Your answer must be every line below, repeated exactly.

■ Supplied data
┄┄┄┄┄┄┄┄┄┄

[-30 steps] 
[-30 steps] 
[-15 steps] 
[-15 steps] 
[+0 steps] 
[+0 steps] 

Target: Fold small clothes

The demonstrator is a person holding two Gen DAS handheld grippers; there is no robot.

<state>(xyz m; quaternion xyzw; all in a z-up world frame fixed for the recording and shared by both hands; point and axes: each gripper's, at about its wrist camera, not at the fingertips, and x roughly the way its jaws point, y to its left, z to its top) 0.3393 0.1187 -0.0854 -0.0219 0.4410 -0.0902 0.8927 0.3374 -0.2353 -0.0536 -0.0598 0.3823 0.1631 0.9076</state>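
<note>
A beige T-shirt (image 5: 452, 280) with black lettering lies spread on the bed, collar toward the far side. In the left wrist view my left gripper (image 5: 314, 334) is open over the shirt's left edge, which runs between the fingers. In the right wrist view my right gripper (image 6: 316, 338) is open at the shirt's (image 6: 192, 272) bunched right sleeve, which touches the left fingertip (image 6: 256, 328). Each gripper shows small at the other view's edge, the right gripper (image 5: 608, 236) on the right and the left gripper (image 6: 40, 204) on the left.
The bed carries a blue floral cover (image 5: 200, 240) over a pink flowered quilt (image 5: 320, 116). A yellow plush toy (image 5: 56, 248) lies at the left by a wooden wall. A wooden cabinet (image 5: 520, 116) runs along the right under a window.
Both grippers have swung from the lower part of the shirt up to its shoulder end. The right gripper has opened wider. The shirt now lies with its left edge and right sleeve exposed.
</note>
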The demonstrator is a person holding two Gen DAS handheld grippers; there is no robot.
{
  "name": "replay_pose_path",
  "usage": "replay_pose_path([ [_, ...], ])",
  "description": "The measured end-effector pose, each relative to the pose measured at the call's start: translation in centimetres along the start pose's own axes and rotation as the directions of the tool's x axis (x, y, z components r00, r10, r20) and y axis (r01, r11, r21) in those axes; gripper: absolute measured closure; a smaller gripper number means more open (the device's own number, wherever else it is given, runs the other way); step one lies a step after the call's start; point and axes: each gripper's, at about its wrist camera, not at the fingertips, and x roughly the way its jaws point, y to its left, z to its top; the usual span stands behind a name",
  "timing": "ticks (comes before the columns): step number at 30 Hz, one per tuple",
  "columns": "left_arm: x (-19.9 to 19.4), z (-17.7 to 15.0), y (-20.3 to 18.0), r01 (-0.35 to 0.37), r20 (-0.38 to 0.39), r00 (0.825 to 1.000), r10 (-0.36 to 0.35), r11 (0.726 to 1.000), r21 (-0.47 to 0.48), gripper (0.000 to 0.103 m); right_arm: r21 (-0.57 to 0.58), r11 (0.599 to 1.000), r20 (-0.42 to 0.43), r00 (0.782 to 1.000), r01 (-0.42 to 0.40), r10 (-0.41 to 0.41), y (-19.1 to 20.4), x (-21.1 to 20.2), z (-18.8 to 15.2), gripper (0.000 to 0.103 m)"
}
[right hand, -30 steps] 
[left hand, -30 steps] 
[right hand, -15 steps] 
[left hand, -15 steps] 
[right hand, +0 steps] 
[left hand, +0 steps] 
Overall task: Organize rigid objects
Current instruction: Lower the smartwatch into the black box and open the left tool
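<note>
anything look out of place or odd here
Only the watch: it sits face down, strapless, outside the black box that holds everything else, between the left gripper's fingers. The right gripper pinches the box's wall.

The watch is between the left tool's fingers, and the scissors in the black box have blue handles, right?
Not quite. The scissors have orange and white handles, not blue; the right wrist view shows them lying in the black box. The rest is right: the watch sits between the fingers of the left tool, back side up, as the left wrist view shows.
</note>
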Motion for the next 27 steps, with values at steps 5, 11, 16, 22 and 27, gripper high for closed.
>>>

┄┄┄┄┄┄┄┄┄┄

■ Answer for the task
[-30 steps] 
[-30 steps] 
[-15 steps] 
[-15 steps] 
[+0 steps] 
[+0 steps] 

Target: Fold small clothes

The demonstrator is a person holding two Gen DAS handheld grippers; there is no robot.

<state>(xyz m; quaternion xyzw; all in a z-up world frame fixed for the recording and shared by both hands; point and axes: each gripper's, at about its wrist camera, not at the fingertips, and x roughly the way its jaws point, y to its left, z to its top) 0.3393 0.1187 -0.0854 -0.0219 0.4410 -0.0902 0.8927 0.3374 -0.2353 -0.0536 -0.0598 0.3823 0.1631 0.9076</state>
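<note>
A beige T-shirt (image 5: 452, 280) with black lettering lies spread on the bed, collar toward the far side. In the left wrist view my left gripper (image 5: 314, 334) is open over the shirt's left edge, which runs between the fingers. In the right wrist view my right gripper (image 6: 316, 338) is open at the shirt's (image 6: 192, 272) bunched right sleeve, which touches the left fingertip (image 6: 256, 328). Each gripper shows small at the other view's edge, the right gripper (image 5: 608, 236) on the right and the left gripper (image 6: 40, 204) on the left.
The bed carries a blue floral cover (image 5: 200, 240) over a pink flowered quilt (image 5: 320, 116). A yellow plush toy (image 5: 56, 248) lies at the left by a wooden wall. A wooden cabinet (image 5: 520, 116) runs along the right under a window.
Both grippers have swung from the lower part of the shirt up to its shoulder end. The right gripper has opened wider. The shirt now lies with its left edge and right sleeve exposed.
</note>
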The demonstrator is a person holding two Gen DAS handheld grippers; there is no robot.
{
  "name": "replay_pose_path",
  "usage": "replay_pose_path([ [_, ...], ])",
  "description": "The measured end-effector pose, each relative to the pose measured at the call's start: translation in centimetres along the start pose's own axes and rotation as the directions of the tool's x axis (x, y, z components r00, r10, r20) and y axis (r01, r11, r21) in those axes; gripper: absolute measured closure; a smaller gripper number means more open (the device's own number, wherever else it is given, runs the other way); step one lies a step after the call's start; point and axes: each gripper's, at about its wrist camera, not at the fingertips, and x roughly the way its jaws point, y to its left, z to its top; the usual span stands behind a name",
  "timing": "ticks (comes before the columns): step number at 30 Hz, one per tuple",
  "columns": "left_arm: x (-19.9 to 19.4), z (-17.7 to 15.0), y (-20.3 to 18.0), r01 (-0.35 to 0.37), r20 (-0.38 to 0.39), r00 (0.825 to 1.000), r10 (-0.36 to 0.35), r11 (0.726 to 1.000), r21 (-0.47 to 0.48), gripper (0.000 to 0.103 m); right_arm: r21 (-0.57 to 0.58), r11 (0.599 to 1.000), r20 (-0.42 to 0.43), r00 (0.782 to 1.000), r01 (-0.42 to 0.40), r10 (-0.41 to 0.41), y (-19.1 to 20.4), x (-21.1 to 20.2), z (-18.8 to 15.2), gripper (0.000 to 0.103 m)"
}
[right hand, -30 steps] 
[left hand, -30 steps] 
[right hand, -15 steps] 
[left hand, -15 steps] 
[right hand, +0 steps] 
[left hand, +0 steps] 
Overall task: Organize rigid objects
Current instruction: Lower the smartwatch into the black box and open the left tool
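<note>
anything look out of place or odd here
Only the watch: it sits face down, strapless, outside the black box that holds everything else, between the left gripper's fingers. The right gripper pinches the box's wall.

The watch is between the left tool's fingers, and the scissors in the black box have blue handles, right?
Not quite. The scissors have orange and white handles, not blue; the right wrist view shows them lying in the black box. The rest is right: the watch sits between the fingers of the left tool, back side up, as the left wrist view shows.
</note>
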Motion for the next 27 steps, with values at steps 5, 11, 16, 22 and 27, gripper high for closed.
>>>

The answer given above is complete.